Rivian (RIVN:NASDAQ) beats on revenue, but losses increase almost threefold.

Losses for Rivian Automotive (RIVN:NASDAQ) nearly tripled to $1.7bn in the second quarter, raising doubts that the electric vehicle company would be able to conserve cash and meet with customer orders in an economy bedeviled by inflation and interest rate hikes.

Revenue came in at $364 million versus $337.5 million expected. Adjusted loss per share for the quarter was $1.62 versus an expected adjusted loss of $1.63 per share. The company had $15.5 billion in cash and equivalents remaining as of June 30, down from $17 billion as of March 31. The company said it’s confident that cash is enough to fund its operations until it launches its upcoming smaller product platform, called R2, at its new factory in Georgia in 2025.

The auto maker affirmed its 2022 production guidance of building 25,000 vehicles by the year’s end, but said its operating loss is expected to grow to $5.45 billion, from its previous projection of $4.75 billion for the full year. Rivian said it expects $2 billion in capital expenditures for the full year, down from $2.6 billion in its May guidance.

The company said in its shareholder letter that the guidance revisions reflect its current estimates of impacts from its delayed production ramp, higher raw material costs and freight expenses, and continuing supply-chain challenges.

“We’ve seen unprecedented levels of inflation, especially across our raw material inputs and lithium prices,” said Claire McDonough, Rivian’s finance chief. “We’ve also experienced increased costs in regard to our expedited freight expenses,” she said.

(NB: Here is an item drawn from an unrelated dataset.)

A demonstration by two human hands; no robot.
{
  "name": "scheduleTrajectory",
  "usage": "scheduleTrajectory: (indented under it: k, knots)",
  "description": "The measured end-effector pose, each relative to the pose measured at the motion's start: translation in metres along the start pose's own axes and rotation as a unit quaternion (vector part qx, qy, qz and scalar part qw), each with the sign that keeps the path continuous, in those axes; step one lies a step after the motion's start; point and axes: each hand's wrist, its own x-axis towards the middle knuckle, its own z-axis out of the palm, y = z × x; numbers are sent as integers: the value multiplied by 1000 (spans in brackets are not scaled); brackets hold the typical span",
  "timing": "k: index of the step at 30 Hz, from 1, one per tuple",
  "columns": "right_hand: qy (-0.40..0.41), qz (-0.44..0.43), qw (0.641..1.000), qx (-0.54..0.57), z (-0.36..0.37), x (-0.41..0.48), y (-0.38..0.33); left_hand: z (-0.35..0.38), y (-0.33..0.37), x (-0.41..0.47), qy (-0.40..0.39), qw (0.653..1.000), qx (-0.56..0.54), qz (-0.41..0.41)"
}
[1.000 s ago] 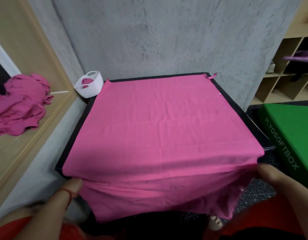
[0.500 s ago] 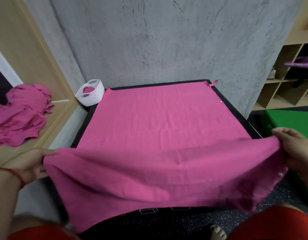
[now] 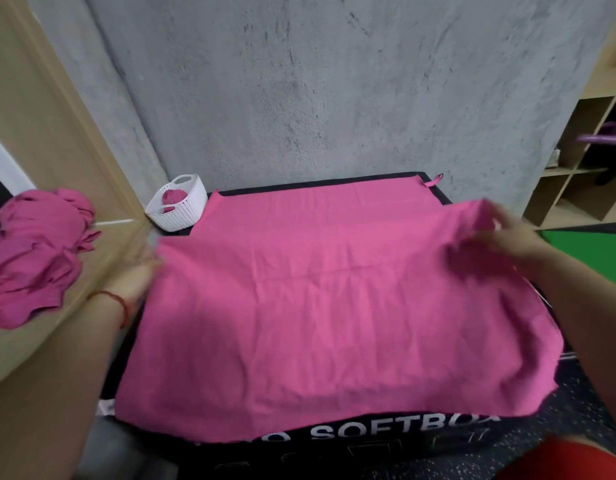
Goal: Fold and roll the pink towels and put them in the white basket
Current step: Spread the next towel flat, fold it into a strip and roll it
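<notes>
Your forearms are bare to the edge of view. Thin red string bracelet (image 3: 116, 301) circles your wrist behind your left hand (image 3: 138, 277). Red garment (image 3: 559, 460) at lower right; blurred, type unclear.

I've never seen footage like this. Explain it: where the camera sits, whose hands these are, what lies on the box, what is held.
No machine: a person wears one wide-angle camera on the head, looking down, so both arms enter from below. The left hand and right hand each grip a corner of a pink towel, doubled over on a black soft box. Beside its far left corner stands the white basket with a rolled towel inside. A pile of pink towels lies on the wooden ledge at left.
</notes>
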Motion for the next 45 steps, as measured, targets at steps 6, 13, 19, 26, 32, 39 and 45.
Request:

However, the company is hopeful that losses would shrink as its plant in Normal, Ill., runs closer to full capacity of building 150,000 a year. To hit this target, Rivian said it would have to run the factory on both a day and a night shift. Rivian is also seeking to rein in rising operation costs by increasingly shipping vehicles by rail instead of by truck, which is cheaper but could result in a longer delivery time to customers, Ms. McDonough said.

Rivian started manufacturing vehicles for the first time late last year. But the California-based SUV and truck maker has struggled with parts-related problems that slowed production for the first half of the year.

Rivian’s ability to hit that target took on a greater sense of urgency as rising interest rates and inflation stoked fears of a potential recession. The company last month said it would cut 6% of its workforce and slash spending. The company states that the cuts were needed to ensure the company could meet its production goals without having to raise additional cash.

The company’s quest to meet its production target and boost long term sales were dealt a blow this week with lawmakers proposing to add new restrictions to a $7,500 tax credit available to electric-vehicle buyers. The revisions would add a price cap to current subsidy, making any electric truck and SUV costing $80,000 or more ineligible for the federal credit.

Rivian has said most of its vehicles sell for more than that amount. As a result, the company said the changes put it at a disadvantage to more established car makers, who used the tax credit to grow their EV businesses.

Rivian said Thursday it had about 98,000 net preorders for its R1-series truck and SUV as of June 30. The company delivered 4,467 vehicles during the second quarter. Last month, Rivian delivered the first of its battery-powered delivery vans to Amazon.com Inc. The deliveries are part of its contract to deliver 100,000 vans to Amazon (AMZN:NASDAQ) by 2030.

Shares of Rivian finished 4.14% at the end of Thursday’s session, and traded 0.80% at the close of the bell when the company released its earnings report.